Radicchio is a flamboyant wine-colored member of the chicory family. It is related to Belgian endives and has a similar bitter, slightly spicy, refreshing taste. Radicchio was first cultivated in Italy, and the two main cultivars you are likely to find in stores, Chioggia and Treviso, are named after the Italian cities from which they originate. Radicchio is a cool-weather crop and is in season late winter and early spring. Like most leafy vegetables, it is very low in calories per volume, but it is an excellent source of vitamin K and folate. Radicchio is also a good source of zeaxanthin, a carotenoid pigment in the vitamin A family that is good for eye health. Like most Italian words, saying its name will make you feel cultured and romantic. In case you’re wondering, it’s pronounced rah-DEE-kee-oh.

Overview

Radicchio (pronounced rah-DEE-kee-oh) is a flamboyant wine-colored member of the chicory family. It is related to Belgian endives and has a similar bitter, slightly spicy taste.

As you may deduce from its name, radicchio has Italian roots, and in fact, is sometimes called Italian chicory.

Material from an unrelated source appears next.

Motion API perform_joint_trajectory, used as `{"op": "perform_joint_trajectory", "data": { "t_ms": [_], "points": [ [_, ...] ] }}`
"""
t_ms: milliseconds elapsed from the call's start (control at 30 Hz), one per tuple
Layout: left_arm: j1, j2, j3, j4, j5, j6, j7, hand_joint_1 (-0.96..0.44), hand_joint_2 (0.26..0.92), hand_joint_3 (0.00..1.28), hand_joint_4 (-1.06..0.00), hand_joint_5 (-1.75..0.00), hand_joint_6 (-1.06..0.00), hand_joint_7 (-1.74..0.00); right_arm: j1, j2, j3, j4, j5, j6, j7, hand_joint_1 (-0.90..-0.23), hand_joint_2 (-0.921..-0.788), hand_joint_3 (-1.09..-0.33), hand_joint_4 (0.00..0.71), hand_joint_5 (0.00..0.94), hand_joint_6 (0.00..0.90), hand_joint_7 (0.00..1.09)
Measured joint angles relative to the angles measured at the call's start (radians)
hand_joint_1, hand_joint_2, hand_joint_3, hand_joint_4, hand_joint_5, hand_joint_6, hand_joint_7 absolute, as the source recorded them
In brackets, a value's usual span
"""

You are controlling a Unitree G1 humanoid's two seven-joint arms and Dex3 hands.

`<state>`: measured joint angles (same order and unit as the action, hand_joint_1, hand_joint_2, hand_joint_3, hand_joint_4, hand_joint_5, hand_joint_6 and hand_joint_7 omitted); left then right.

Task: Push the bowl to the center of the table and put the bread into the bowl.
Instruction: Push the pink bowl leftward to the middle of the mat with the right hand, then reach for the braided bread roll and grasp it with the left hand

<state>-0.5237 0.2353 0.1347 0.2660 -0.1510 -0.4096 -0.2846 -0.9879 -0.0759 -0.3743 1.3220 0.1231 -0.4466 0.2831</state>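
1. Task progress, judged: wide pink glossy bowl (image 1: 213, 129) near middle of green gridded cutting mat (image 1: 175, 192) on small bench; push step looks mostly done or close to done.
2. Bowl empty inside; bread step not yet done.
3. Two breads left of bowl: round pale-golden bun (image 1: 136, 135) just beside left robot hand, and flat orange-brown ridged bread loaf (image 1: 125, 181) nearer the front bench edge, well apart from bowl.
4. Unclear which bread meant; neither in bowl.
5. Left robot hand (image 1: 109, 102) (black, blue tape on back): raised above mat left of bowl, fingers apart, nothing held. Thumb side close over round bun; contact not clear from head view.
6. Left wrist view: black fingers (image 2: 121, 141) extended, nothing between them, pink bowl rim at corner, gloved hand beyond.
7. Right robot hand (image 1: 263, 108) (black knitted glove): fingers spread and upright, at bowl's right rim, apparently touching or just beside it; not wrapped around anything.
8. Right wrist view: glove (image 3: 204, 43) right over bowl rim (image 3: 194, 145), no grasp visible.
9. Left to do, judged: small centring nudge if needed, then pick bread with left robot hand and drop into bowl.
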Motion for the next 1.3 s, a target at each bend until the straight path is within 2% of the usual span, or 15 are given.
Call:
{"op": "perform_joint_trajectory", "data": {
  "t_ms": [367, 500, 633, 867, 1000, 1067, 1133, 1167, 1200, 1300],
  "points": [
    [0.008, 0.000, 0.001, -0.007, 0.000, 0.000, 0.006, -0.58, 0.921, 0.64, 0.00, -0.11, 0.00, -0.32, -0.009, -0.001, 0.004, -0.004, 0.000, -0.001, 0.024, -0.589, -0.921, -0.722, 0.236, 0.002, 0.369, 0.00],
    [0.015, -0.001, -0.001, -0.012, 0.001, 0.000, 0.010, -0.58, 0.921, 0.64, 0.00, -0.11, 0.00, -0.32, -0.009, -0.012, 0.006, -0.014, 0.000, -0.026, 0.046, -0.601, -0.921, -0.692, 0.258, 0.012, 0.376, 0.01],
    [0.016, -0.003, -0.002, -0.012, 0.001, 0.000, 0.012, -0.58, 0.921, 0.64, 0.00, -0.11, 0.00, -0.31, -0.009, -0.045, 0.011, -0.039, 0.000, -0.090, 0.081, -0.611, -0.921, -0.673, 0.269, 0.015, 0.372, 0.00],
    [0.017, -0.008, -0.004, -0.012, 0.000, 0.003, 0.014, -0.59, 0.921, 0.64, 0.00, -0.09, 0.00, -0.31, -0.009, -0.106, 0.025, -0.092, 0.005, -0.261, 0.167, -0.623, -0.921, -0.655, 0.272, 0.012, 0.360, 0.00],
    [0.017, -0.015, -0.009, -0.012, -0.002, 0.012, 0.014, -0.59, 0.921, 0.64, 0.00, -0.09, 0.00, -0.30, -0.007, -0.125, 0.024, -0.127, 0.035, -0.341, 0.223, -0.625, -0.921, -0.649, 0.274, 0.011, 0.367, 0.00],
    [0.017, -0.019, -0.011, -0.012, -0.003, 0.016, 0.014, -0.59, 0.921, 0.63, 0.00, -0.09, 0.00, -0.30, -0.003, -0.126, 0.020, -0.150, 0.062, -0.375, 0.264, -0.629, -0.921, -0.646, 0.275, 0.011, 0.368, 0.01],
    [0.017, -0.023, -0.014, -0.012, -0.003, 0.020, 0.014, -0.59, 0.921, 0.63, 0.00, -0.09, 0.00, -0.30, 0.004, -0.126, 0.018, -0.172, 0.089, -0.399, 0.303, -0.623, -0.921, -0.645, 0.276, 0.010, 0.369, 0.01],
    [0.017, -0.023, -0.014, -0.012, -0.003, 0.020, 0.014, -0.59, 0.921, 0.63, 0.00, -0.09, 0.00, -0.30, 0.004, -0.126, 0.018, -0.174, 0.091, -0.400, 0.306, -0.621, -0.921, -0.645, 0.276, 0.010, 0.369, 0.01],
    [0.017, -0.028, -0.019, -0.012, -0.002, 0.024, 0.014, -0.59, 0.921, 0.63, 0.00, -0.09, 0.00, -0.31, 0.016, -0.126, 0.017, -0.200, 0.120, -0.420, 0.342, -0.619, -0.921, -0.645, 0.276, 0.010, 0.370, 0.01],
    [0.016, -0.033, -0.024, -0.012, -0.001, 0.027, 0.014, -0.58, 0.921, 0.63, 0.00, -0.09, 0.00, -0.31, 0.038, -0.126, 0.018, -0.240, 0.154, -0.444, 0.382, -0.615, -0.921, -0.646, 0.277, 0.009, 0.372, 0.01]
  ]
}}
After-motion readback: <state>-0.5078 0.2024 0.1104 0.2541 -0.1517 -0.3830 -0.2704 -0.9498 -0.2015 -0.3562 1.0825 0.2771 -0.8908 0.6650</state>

Radicchio was first cultivated in the fifteenth century in Italy, and today, the two main varieties we see in stores are named after their Italian cities of origin. There is the Chioggia variety, which is round and about the size of a grapefruit, and there is the Treviso variety, which is an elongated version that looks like a purple Belgian endive.

Like Belgian endives, radicchio also has a complex cultivation process. First, it is grown outdoors. Its leafy head is then harvested and the outer green leaves are plucked off to reveal the stark contrast of white veining on deep purple leaves. These delicate heads are then stored in temperature- and humidity-controlled rooms, where they are left to mature in complete darkness. If they were exposed to light, chlorophyll would be triggered and the outer leaves would turn green.

Radicchio grows best in cool weather. A chilly temperature helps them to develop their best flavor and most vibrant color.

Identification

Radicchio is found in two main varieties: Chioggia and Treviso.

Both varieties have delicately crispy leaves with a slightly bitter, spicy taste, similar to endives. Their texture is slightly heartier than most lettuces, making them suitable for grilling. The base of their leaves is white, which veins into a rich eggplant color.

The Chioggia variety is round and squat and about the size of a grapefruit, appearing like a small, loosely packed red cabbage. The Verona variety is elongated and has a slightly more robust bitter taste.

Nutrition Info

Two cups of shredded radicchio (about 80.0g) has 18 calories, 1.2g protein, 3.6g of carbohydrates, 0.8g fiber, 0.5g sugar, and no fat. Radicchio is an excellent source of vitamin K and a good source of folate.

Radicchio is also a good source of zeaxanthin, a carotenoid pigment in the vitamin A family that is good for eye health. Interestingly, radicchio also contains lactucopicrin (also known as intybin), a bitter compound that has sedative and analgesic (painkilling) effects.

Selection

Radicchio is available at most good grocery stores and fresh produce markets, particularly in late winter and early spring.

Good quality, fresh radicchio will have firm heads with tightly-packed leaves. Colors should be vibrant. Pass over specimens that show signs of wilting, darkening, or holes from nibbling pests.

Storage

Radicchio is best preserved wrapped in plastic and stored in the fridge. Stored thusly, it will stay fresh for up to a week.

If a little bit of wilting occurs, radicchio can be revived by chopping it up and immersing it in a bowl of cold water for about half an hour, during which time it should crisp up again.

Preparation

Radicchio is delicious sautéed or even grilled, but the simplest way to eat it is raw.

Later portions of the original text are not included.